Creio que precisarei de alguns meses ou anos para compreender
tudo o que vi e aprendi naqueles dias, esforço de pensamento ao qual será
necessário somar o estudo aprofundado deste impressionante fenômeno social que
é a construção do socialismo com características chinesas.
Dentre os muitos temas que foram abordados pelos mestres que
nos acompanharam nessa visita, segui com particular interesse as explanações
acerca do sistema político chinês. É certo que eu já não acreditava na velha
cantilena de que a China é uma ditadura, tão propagada pelos meios de comunicação
monopolísticos e por um bom punhado de “entendidos”, inclusive cientistas
políticos e sociólogos do “mundo ocidental”. Explicar o sucesso da ação do
Estado chinês no planejamento econômico nacional pela simples fórmula de
“Estado autoritário” tem sido, há décadas, a explicação preguiçosa de boa parte
do que se produz nas academias a respeito da China. Na falta de vontade de
reconhecer a superioridade do planejamento socialista, que alavancou a economia
chinesa a um ritmo de crescimento que ultrapassa todas as grandes economias
capitalistas do planeta – em uma nação que era feudal e dividida entre
potências imperialistas há pouco mais de 70 anos -, evoca-se o autoritarismo de
Estado e o sufocamento do debate político e econômico como meios de se garantir
a estabilidade política necessária ao planejamento – como se aplacar os
dissensos sociais fosse a fórmula do sucesso. Por essa fórmula preguiçosa,
portanto, todos os governos autoritários deveriam obter sucesso econômico.

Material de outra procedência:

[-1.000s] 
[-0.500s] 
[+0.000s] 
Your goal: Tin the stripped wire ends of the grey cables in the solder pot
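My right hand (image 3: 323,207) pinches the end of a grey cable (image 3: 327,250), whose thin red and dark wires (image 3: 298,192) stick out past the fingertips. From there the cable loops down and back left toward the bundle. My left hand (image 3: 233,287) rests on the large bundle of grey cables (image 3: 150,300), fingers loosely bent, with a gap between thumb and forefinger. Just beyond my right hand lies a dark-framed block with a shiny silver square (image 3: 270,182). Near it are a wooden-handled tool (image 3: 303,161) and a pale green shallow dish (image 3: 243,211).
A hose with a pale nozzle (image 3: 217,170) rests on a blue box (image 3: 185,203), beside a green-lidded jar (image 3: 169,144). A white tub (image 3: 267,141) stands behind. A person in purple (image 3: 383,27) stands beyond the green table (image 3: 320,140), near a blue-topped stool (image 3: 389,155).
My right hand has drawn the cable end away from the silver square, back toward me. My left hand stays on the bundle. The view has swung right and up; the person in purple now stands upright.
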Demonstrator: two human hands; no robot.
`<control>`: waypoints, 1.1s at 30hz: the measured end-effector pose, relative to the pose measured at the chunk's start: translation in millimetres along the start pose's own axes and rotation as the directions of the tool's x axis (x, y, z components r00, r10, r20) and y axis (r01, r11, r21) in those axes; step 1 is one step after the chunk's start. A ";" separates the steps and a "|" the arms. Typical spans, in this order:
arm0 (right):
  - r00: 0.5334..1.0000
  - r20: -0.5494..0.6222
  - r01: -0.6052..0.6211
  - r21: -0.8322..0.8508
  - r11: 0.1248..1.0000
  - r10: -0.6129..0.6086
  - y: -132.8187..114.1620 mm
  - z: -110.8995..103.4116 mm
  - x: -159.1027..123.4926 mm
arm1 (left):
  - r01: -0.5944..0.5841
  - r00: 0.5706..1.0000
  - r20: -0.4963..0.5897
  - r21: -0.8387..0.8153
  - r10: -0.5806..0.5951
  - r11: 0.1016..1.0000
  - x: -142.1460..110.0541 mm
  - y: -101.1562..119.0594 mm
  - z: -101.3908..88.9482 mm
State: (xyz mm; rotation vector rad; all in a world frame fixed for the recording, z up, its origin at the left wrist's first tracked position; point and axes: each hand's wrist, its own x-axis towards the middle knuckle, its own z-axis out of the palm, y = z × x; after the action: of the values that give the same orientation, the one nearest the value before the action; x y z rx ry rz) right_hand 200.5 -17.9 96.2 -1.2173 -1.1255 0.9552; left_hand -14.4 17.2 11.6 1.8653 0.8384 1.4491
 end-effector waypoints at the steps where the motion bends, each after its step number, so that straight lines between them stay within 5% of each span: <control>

Sabe-se (e nós latinoamericanos o sabemos bem!) que isso não condiz com a
realidade.O socialismo com características chinesas vem sendo perseguido pelo
povo chinês sob a liderança do Partido Comunista, em um sistema político
complexo e extremamente capilarizado que compreende a existência de nove
partidos políticos. Além do PCCh, atuam o Comitê Revolucionário do Partido
Komintang na China; a Liga Democrática; a Associação da Construção Democrática;
a Associação Chinesa pela Democracia; o Partido Democrático de Camponeses e
Operários; o Partido Zhi Gong da China; a Sociedade Jiusam (Sociedade Três de
Setembro) e a Liga pela Democracia e Autonomia de Taiwan. Desde a vitória da
revolução de 1949, os partidos assinaram o compromisso em torno de um programa
mínimo, em torno do qual comprometeram-se com a unidade e o trabalho em um
regime de coexistência duradoura e supervisão mútua.
O mecanismo legislativo chinês é formado pela Assembleia
Popular Nacional (APN), que é a autoridade suprema do país e pela Conferência
Consultiva Política do Povo Chinês. A Assembleia Popular Nacional elabora,
modifica e executa a Constituição do país; verifica, modifica e aprova o
orçamento; supervisiona o governo, fiscaliza a aplicação dos recursos e também
fiscaliza a ação do Tribunal Popular Soberano.
APN é composta por 2.980 deputados mais 35 delegados
regionais (um para cada uma das 34 regiões e um representante das Forças
Armadas). Não há salário para a maioria dos deputados, que devem seguir
exercendo suas profissões (professor, operário, camponês, engenheiro etc.)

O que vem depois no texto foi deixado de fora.